Glendalough, 18-19 August 2012
Hosted by ChampionsEverywhere: Tony, Rene, Ben, Jason
There are champions everywhere. Every street’s got them. All we need to do is train them properly.
– Arthur Lydiard
Most people’s idea of a relaxing weekend involves forgetting about work and spending time putting the feet up at home or enjoying time with friends and family. So why did I decide to spend 2 full days to learn about running at a workshop in the Wicklow Mountains? When you’re a child, no one shows you how the run, in the same way as you’re dragged to swimming lessons, football training or have the stabilizers taken off your bike.
What did I expect?
I had attended a talk recently by the ChampionsEverywhere team in 53 Degrees North store in Dublin, so had gotten an intro into the concepts and goals of the workshop. I expected it to be a very practical workshop, with lots of running and stretching, but also expected to learn a lot of theory about the physiological and mental side of sport and movement.
Why did I go?
After that taster talk on “natural movement/running”, I was intrigued by the mechanics of how we run and how we can do it better. My primary goal is to become a better (i.e. faster) runner, so I hope this workshop can help me achieve this. I also liked the idea of “injury free running” as most of us are hit by shin splints, hip problems, knee pain, tight IT bands or Achilles issues over time.
What did we cover?
The workshop was split over 2 days, starting bright and early on Saturday at 9am. The first day focused more on the model of natural movement and how the physical, mental and technical sides of movement (whether that’s running or jumping) determine our ability/skill at that task. We also did lots of video analysis of our running styles, both on the treadmill and out on the hills. We finished the afternoon by learning lots of dynamic movements which will help our flexibility and movement ranges. A lot of it involved finding our big toe!

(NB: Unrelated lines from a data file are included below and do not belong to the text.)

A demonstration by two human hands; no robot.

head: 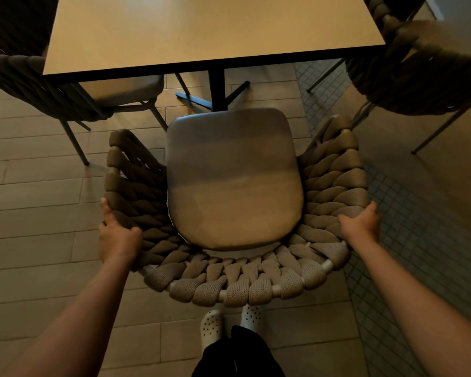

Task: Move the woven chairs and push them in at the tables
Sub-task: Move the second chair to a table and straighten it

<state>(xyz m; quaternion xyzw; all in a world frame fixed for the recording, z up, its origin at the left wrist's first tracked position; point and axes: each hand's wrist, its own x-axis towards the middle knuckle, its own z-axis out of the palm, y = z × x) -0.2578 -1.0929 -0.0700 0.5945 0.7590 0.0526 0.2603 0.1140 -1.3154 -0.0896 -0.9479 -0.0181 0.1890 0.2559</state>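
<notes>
Head view — steeply downward; close

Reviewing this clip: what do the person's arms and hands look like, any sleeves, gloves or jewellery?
Both forearms are bare as far as the frame shows; no sleeves visible. The left hand and right hand wear no gloves, and no watch, bracelet or ring shows, though the dim light and blur could hide small items.

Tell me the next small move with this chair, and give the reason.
Probably push the woven chair straight forward toward the table. Both the left hand and the right hand already grip its woven back, it faces the table, and its seat cushion lies wholly short of the table edge, with the pedestal base just ahead.
</notes>
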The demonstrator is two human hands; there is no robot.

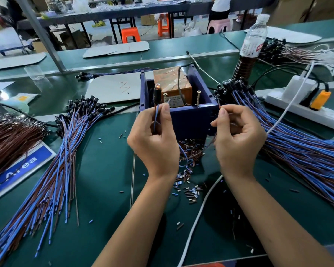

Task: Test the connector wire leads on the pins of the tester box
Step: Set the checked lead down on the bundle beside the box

The second day focused more on applying the skills we had learned by practising the drills out doing more outdoor work on the trails. This included jumping over walls and gates, which was fun. We also focused on the mental side of things and removing fear/anxiety – perception is so important. There was also plenty of time for Q&A, covering everything from footwear to injuries.
What did I learn?
My mind is exploding with concepts and ideas that I’d love to put into practice. I wish I could win the lotto, so work wouldn’t get in the way of me doing all these things tomorrow! Here’s a list of the main things that I took away from the weekend:
· Technique is so important to mastering any skill (whether that’s swimming freestyle or dancing Salsa)
· The ways of modern life present huge challenges to the way our bodies are designed to operate
· Our minds are so powerful – we shouldn’t set limits on what we can achieve (“the sky’s the limit”)
· The human body is an amazing piece of engineering
· I discovered a new –ology: kinesiology, the scientific study of human movement.
· Most of the time we treat the symptom not the cause (e.g. going to the physio to ease back pain instead of understanding why the back is complaining?)
· Fair play to the guys at Nike and Adidas, for creating a billion dollar industry
· Barefoot running is just a romantic idea unless you learn how to apply it properly
Was it fun?
Yep, there was good mix to balance the theory and concepts. The drills are not meant to be regimental but adaptable to any environment and don’t require lots of equipment. We also played quadrapedal games like mimicking animal motion: glide like a cat, jump like a monkey or leap like a frog. The best fun was probably vaulting over gates on the forest trail – at first we all thought, no way, I’ll walk around the gate, but by the end we’d learned how to jump over it with ease.
We learned about Gorillas and Monkeys – and yes there is a Great Gorilla Run in London
Will you run better now?
Yes, if I stick with the drills over time. While I mightn’t get faster immediately, I should have a better technique, which can only help further towards my potential. The video analysis and feedback from Tony told me I need to have a more upright posture, with a straighter back, head over my shoulders, arms relaxed and a higher foot cadence to ensure I pull my feet off the ground quicker. Our body’s flexibility should also be improved by practicing the natural movement drills.
Would I recommend the course?
It depends what you’re looking for – if you’re interested in learning about the human body and how we can reach our full potential, I think this course has some merit. Time will tell whether it leads to the bold claim of injury free running, but I like the philosophy, not just for running, but for leading a more balanced physical and mental life. I also liked the historical aspect of this course, which explores the development of humans on this planet, from primates to bipeds to “zoo humans.” The ideas are thought provoking on how living in a society with so many technological developments and comforts can challenge our body’s fundamental design and suitability for this environment.